WORK ORDER ::
The answer should be an exact copy of the lines from the one with "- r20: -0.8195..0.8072" through the end of the listing below, with no other lines.
- Opening Delimiter -
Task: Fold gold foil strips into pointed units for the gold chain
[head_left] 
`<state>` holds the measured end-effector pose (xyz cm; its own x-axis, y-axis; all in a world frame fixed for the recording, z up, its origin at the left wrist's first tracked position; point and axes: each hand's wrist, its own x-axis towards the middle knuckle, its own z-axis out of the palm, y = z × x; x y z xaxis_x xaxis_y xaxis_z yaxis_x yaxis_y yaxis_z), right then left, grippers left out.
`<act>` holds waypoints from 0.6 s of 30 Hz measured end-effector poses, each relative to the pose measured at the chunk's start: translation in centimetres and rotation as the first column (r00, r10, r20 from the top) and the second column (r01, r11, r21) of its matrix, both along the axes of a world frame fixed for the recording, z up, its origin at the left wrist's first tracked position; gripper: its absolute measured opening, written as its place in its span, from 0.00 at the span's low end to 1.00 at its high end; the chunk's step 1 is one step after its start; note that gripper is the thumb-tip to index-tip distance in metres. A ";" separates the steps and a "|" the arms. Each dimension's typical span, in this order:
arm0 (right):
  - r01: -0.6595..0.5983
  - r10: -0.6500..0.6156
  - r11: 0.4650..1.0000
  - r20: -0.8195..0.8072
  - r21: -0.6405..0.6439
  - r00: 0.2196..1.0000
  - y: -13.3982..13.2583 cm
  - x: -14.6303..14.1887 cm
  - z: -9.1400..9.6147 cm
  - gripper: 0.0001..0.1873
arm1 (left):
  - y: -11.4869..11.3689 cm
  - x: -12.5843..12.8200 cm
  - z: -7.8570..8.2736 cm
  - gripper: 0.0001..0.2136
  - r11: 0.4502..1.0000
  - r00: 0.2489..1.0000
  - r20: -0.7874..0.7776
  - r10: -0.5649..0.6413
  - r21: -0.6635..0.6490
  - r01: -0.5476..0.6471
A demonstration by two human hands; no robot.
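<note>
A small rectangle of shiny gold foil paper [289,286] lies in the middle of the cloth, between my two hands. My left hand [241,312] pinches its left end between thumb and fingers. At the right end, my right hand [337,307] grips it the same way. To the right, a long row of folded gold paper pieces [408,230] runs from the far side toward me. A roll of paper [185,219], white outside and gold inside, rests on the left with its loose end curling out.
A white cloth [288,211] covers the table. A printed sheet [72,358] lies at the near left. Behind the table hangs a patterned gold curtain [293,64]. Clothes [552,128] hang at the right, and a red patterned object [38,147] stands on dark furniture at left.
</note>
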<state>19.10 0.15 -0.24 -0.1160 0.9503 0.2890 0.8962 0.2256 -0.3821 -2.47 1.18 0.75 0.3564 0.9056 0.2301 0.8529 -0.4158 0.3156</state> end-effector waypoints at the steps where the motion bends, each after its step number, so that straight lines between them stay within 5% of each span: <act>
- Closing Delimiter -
COMPLETED TASK ::
  - r20: -0.8195..0.8072
  - r21: -0.6405..0.6439
  - r00: 0.2196..1.0000
  - y: -13.3982..13.2583 cm
  - x: -14.6303..14.1887 cm
  - z: -9.1400..9.6147 cm
  - gripper: 0.0001..0.1873
arm1 (left):
  - y: -11.4869..11.3689 cm
  - x: -12.5843..12.8200 cm
  - z: -7.8570..8.2736 cm
  - gripper: 0.0001..0.2136
  - r11: 0.4502..1.0000
  - r00: 0.2489..1.0000
  - r20: -0.7874..0.7776
  - r10: -0.5649..0.6413
  - r21: -0.6635..0.6490
  - r01: -0.5476..0.6471
A demonstration by two human hands; no robot.
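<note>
A small rectangle of shiny gold foil paper [289,286] lies in the middle of the cloth, between my two hands. My left hand [241,312] pinches its left end between thumb and fingers. At the right end, my right hand [337,307] grips it the same way. To the right, a long row of folded gold paper pieces [408,230] runs from the far side toward me. A roll of paper [185,219], white outside and gold inside, rests on the left with its loose end curling out.
A white cloth [288,211] covers the table. A printed sheet [72,358] lies at the near left. Behind the table hangs a patterned gold curtain [293,64]. Clothes [552,128] hang at the right, and a red patterned object [38,147] stands on dark furniture at left.
</note>
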<state>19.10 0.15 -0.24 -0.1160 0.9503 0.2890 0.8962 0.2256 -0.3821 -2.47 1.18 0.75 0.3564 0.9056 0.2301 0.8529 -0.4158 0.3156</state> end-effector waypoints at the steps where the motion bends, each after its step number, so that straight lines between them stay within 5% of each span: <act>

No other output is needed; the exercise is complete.